@Admin plz move this ro Ampera section under GM motors, thx.
If your old charger was an OEM GM one, they're known to fail. The very original had orange cable, mins lasted about 3 years. The replacement under wty had a black cable, maybe tehse last better, but I'd changed to a totally different one. You say you had to twist the cable to make that work, were you twisting near the car socket end? If so, could be a bad contact/connection in the car's chargeport. If you were twisting at the 13A mains end thet sounds like the cable in that failed, not the cars fault.
Have you got a Type2 -> 1 cable for use at a 7Kw supermarket pospoint or similar? Anyone nearby with an early Leaf, or Outlander, which I think both have the Type 1 socket? If so, try a charge on theirs. You need to establish where the fault is, EVSE, or inside the car. No idea if the Screwfix grannies work, anyone here got one on an Ampera?

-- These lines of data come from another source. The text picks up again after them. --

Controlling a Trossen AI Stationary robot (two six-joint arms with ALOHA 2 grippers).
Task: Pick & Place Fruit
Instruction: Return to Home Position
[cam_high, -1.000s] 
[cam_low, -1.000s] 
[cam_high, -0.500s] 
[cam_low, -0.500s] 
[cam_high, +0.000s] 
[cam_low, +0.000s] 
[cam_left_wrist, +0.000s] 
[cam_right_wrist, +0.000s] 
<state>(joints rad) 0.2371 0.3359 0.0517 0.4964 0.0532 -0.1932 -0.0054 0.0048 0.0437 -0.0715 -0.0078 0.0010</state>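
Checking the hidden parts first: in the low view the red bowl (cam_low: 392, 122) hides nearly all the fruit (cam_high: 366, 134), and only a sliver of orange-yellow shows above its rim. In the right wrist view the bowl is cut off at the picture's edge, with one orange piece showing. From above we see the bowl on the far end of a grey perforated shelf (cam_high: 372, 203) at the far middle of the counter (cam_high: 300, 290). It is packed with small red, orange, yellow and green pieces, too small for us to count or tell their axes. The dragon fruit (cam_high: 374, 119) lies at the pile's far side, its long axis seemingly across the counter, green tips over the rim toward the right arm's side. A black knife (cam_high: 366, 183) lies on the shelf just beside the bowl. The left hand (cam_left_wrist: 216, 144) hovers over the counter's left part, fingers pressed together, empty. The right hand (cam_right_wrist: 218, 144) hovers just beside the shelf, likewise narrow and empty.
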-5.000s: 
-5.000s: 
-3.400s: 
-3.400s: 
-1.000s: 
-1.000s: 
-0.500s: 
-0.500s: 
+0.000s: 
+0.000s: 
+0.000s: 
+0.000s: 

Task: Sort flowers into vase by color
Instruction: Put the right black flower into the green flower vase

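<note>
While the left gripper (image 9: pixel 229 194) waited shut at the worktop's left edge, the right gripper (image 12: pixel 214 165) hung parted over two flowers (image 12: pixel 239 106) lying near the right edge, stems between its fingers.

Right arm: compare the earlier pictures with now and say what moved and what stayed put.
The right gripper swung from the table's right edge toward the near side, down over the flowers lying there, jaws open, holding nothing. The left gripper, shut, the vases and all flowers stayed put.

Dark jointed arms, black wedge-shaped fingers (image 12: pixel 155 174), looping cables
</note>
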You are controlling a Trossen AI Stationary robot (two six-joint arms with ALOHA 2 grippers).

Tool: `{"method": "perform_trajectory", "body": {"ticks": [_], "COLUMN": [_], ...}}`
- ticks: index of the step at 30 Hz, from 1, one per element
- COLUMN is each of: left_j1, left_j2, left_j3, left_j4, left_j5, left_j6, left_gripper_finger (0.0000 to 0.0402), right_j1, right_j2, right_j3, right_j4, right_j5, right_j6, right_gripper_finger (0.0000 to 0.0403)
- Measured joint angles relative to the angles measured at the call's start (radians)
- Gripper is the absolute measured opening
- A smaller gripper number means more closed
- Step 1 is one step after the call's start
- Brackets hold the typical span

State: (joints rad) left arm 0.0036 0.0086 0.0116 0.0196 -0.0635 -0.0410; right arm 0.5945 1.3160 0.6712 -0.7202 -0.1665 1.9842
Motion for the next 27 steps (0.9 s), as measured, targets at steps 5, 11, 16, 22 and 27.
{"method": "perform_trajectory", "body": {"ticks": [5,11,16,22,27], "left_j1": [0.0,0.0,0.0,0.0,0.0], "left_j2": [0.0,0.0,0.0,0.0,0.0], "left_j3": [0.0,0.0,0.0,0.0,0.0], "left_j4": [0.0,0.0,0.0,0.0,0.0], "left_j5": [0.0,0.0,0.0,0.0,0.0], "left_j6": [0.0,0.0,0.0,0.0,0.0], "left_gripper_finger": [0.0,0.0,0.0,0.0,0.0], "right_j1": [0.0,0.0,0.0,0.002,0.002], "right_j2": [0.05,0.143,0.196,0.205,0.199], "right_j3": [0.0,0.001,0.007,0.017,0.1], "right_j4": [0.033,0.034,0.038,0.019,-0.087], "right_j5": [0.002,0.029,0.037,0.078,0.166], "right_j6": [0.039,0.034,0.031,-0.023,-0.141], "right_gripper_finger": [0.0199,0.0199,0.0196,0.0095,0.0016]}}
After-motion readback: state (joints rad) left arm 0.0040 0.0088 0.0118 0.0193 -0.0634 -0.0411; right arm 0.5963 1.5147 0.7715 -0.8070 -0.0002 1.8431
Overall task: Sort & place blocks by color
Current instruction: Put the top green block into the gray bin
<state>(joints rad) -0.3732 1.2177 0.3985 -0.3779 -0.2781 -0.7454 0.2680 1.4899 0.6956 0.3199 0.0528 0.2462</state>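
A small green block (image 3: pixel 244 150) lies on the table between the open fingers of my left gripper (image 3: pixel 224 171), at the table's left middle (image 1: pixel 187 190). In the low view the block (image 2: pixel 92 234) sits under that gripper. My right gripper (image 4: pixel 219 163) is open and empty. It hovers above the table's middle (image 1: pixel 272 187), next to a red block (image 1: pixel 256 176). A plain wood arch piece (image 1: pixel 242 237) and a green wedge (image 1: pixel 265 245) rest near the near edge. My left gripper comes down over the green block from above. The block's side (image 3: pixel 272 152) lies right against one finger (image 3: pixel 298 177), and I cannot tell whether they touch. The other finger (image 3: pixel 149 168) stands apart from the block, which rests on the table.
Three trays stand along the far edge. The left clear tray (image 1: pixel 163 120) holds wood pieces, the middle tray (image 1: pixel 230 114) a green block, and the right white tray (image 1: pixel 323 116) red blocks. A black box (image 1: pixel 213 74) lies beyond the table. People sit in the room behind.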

You may get an engine warning light? If so, the car's unhappy with something inside itself, so you need to get a dongle & app to help diagnose probs, almost essential kit anyway on these. I suggest Viecar 4.0 wit bluetooth comms from Amazon £15 ish, and free Torque Lite app, will let you read the car's error logs, and clear some.
Always write down
all the numbers you see, eg P1E00 will be there, just means "some problem, see other numbers for details" so you can get a whole slew of them. I'm currently debugging a similar-sounding problem to yours, but probably a different thing going on. But possibly not).
If there's a fault in the car, you should get an error in the logs. This car's very good at logging these, not much escapes it! But it's possible for a failed EVSE to damage the car's internal chargers (there are 2, in series for 240V). THis is what's happened to me; EVSE burnt out internally, fried the insides, and has sent a voltage/current spike down one or other line into the car, and damaged it. Car now sees cable connected but charging doesn't ever start. Error code says 240V is all over the place & unstable. So it the 240V line damaged but easily repairable by me? Or is the voltage-sensing doodah damaged, and the 240V is actually fine? That's what I'm about to investigate in detail soon. Repairable by me = costs time but cheap; else it's a dealer trip, may cost £600 up to maybe £1000.